Dia menghela napas dalam-dalam, "Amelia Anda sedang kesal dan itu sebabnya Anda mengatakan semua ini. Anak laki-laki Blake itu tidak layak mendapatkan air mata Anda."
"Saya mencintainya, ayah, dan Brittany merebutnya dari saya."
"Dengarkan, saya tidak bisa campur tangan dalam urusan hati tetapi saya tahu ini sulit bagi Anda dan itu sebabnya saya di sini untuk memberi Anda pilihan." Saya duduk lebih tinggi, tiba-tiba penasaran dengan apa yang akan dia katakan, "Saya telah berbicara dengan kawanan tetangga kita dan mereka bersedia menerima Anda di sana untuk kuliah."
"Anda ingin mengirim saya pergi,"
"Tidak, tapi saya tidak ingin melihat Anda terluka." Dia meletakkan tangan di kepal
a saya dan saya bertanya-tanya kapan terakhir kali saya melihatnya melakukan itu, "Anda bisa pergi malam ini. Saya bahkan akan membantu Anda mengemas."
Saya memikirkan tawarannya. Saya belum pernah meninggalkan kawanan ini sebelumnya, bahkan saya belum selesai menjelajahi kawanan ini. Ini telah menjadi rumah saya sejak saya lahir dan meninggalkannya terdengar menakutkan. Tapi juga terdengar lebih baik daripada harus menunjukkan wajah saya sehari-hari sambil orang-orang membicarakan bagaimana Blake meninggalkan saya untuk saudara perempuan saya. Jarak mungkin juga hal yang baik karena itu mungkin membantu saya melupakan pengkhianatan Blake dan Brittany.
Saya menatap ayah saya yang menatap saya menunggu respons saya dan saya mengangguk.
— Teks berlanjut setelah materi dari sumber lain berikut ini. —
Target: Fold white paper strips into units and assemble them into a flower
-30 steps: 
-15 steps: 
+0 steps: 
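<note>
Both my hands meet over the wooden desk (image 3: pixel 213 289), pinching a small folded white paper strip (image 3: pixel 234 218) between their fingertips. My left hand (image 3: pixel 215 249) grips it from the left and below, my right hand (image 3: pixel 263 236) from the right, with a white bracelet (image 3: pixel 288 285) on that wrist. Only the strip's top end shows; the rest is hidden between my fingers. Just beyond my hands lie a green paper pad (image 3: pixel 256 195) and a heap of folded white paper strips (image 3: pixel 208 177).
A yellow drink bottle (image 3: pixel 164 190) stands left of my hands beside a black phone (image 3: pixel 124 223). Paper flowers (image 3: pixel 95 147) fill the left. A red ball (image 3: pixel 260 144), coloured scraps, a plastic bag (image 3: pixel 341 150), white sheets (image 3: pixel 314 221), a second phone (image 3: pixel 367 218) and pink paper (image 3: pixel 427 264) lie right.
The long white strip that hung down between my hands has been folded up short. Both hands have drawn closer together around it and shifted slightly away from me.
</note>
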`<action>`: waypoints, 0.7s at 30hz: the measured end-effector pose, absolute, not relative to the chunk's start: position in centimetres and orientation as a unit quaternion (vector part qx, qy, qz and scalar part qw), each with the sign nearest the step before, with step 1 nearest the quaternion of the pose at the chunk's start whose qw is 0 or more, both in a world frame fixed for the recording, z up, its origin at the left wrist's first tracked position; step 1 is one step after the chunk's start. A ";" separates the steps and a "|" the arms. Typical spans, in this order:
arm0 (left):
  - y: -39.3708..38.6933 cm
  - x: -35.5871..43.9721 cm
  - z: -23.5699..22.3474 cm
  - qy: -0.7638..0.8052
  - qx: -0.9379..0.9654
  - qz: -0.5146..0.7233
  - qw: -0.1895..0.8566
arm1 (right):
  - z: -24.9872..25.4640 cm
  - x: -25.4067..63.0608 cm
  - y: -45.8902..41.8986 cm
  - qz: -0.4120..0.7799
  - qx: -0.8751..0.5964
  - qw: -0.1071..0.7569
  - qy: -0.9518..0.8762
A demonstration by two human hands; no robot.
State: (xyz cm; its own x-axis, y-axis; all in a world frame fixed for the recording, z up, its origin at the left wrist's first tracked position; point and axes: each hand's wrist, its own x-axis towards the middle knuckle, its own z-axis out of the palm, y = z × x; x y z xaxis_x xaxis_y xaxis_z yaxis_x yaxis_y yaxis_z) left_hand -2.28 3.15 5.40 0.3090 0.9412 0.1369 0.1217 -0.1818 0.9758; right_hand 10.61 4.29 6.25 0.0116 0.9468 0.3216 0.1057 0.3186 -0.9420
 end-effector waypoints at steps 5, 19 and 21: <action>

Wajahnya terbagi dalam senyuman dan dia membantu saya keluar dari tempat tidur dan membantu saya mengemas semua barang saya ke dalam tas.
Ketika kami selesai, dia memberikan senyuman lembut dan membawa saya ke studinya di mana dia menyimpan kunci mobilnya. Dia mengambil kunci SUV hitamnya dan menyerahkannya kepada saya. Saya terkejut dengan tindakannya. Saya belajar mengemudi beberapa waktu yang lalu tetapi dia selalu bersikeras bahwa saya tidak pernah menyentuh mobilnya.
"Terima kasih," saya memeluknya, "Terima kasih banyak."
"Anda harus pergi sebelum Brittany kembali." Dia memberi saya amplop yang berisi uang, "Ini harus membantu Anda dalam perjalanan Anda."
Saya memberinya pelukan terakhir sebelum menyeret tas saya keluar dari rumah dan memasukkannya ke kursi belakang mobil. Saya melihatnya berdiri di beranda menonton saya dan saya memberinya lambaian kecil sebelum saya mengoperasikan mobil dan memulai perjalanan ke kawanan berikutnya.
PERSEPSI ORANG KETIGA
Setelah Amelia tidak kelihatan, Gregory kembali ke rumah dan menunggu beberapa menit yang dia tahu akan dibutuhkan Amelia untuk mencapai perbatasan kawanan sebelum menelepon beta-nya yang segera mengangkat panggilan.
"Amelia melarikan diri. Dia mencuri mobil saya dan uang yang kami sisihkan untuk renovasi," kata Gregory kepada beta-nya, "Mulai saat ini, dia sekarang menjadi gelandangan dan harus diperlakukan sebagai itu."
"Saya akan memberi tahu patroli perbatasan." kata beta-nya dan secara efektif mengakhiri panggilan itu.
Gregory memutar-mutar telepon di tangannya dan bayangan senyum tumbuh di bibirnya. Dia tahu bahwa karena serigala Amelia tertekan maka dia tidak akan merasakan efek menjadi gelandangan tetapi serigala lain akan dan kawanan tetangga akan membunuhnya sebelum dia bisa menjelaskan.